*WHAT YOU NEED TO DO*
Please repeat the lines below exactly. Begin with the line containing "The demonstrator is" and go on through the line containing "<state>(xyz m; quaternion".

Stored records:
= = = =
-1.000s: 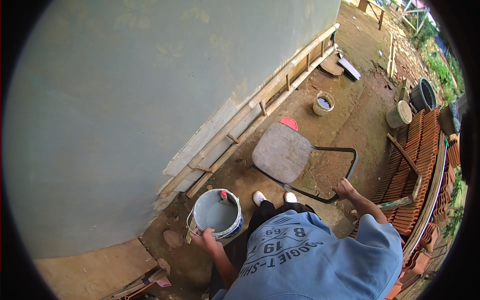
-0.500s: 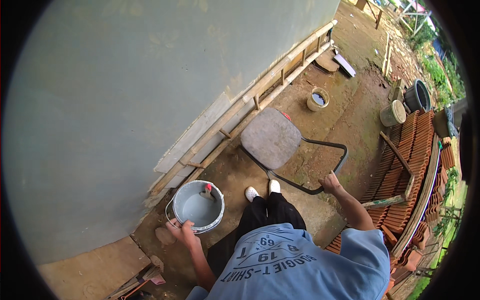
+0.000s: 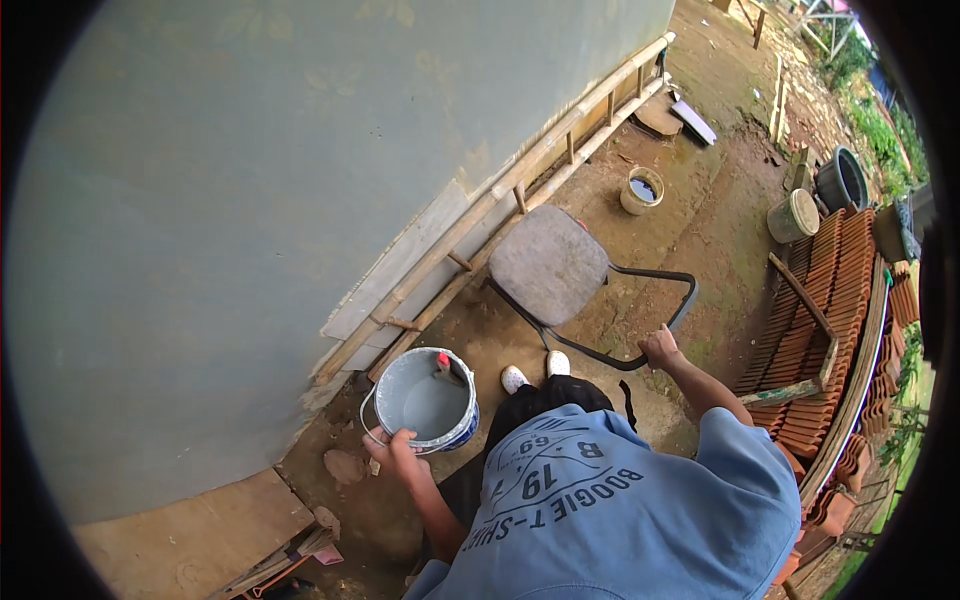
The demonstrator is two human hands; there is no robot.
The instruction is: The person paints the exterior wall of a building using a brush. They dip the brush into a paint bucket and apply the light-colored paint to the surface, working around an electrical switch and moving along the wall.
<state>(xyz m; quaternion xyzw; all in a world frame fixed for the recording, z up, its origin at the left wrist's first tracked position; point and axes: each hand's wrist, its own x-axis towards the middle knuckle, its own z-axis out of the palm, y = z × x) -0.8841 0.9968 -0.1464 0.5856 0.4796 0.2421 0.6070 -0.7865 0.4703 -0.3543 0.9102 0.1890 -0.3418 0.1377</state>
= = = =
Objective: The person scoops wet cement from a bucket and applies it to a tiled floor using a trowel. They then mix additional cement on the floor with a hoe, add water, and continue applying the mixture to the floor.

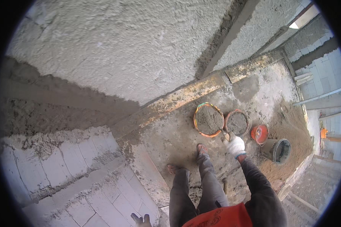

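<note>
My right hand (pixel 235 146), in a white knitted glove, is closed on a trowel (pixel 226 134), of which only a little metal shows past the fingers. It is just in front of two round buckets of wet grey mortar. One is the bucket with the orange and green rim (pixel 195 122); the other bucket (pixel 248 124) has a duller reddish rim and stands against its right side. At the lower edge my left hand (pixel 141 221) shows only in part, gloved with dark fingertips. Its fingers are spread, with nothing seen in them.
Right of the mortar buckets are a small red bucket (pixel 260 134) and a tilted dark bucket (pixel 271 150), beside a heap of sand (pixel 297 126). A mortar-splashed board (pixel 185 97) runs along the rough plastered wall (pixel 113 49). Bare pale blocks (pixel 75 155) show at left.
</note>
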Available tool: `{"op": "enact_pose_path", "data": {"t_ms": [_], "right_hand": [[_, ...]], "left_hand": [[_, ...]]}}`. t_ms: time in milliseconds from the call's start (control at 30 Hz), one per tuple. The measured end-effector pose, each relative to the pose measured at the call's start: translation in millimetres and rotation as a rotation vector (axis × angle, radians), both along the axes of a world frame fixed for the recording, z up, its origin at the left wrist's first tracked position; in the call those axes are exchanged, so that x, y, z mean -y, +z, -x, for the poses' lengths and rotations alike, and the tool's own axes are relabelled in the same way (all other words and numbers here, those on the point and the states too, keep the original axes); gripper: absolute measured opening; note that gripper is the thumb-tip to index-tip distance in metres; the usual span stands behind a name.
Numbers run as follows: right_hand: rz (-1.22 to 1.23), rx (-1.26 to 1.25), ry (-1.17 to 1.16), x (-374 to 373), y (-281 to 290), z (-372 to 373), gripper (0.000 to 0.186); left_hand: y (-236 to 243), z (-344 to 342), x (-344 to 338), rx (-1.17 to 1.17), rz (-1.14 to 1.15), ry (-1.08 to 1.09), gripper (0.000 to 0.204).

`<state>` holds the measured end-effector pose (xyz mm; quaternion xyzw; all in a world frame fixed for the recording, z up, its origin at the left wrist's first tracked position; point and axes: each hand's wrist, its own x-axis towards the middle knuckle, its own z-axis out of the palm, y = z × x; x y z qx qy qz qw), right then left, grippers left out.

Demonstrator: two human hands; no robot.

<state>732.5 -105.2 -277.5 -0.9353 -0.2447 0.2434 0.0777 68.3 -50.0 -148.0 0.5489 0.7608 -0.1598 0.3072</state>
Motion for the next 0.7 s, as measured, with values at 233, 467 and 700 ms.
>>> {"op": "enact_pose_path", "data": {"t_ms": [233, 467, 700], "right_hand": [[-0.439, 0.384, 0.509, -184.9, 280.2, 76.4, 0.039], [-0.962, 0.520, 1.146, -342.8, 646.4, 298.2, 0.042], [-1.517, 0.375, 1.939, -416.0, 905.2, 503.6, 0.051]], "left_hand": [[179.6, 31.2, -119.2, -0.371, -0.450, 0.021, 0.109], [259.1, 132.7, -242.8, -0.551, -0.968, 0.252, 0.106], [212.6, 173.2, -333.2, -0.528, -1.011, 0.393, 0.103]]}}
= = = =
*WRITTEN ANSWER*
The demonstrator is two human hands; there is no robot.
The instruction is: The person paints the exterior wall of a building using a brush. They dip the brush into a paint bucket and apply the light-colored paint to the surface, working around an electrical switch and moving along the wall.
<state>(xyz m; quaternion xyzw; all in a world frame fixed for the recording, z up, its origin at the left wrist's first tracked position; point and axes: each hand's wrist, its own x-axis towards the middle knuckle, its own z-axis out of the palm, y = z × x) -0.8841 0.9968 -0.1464 0.5856 0.4796 0.2421 0.6070 -0.7865 0.4703 -0.3543 0.9102 0.1890 -0.3418 0.1377</state>

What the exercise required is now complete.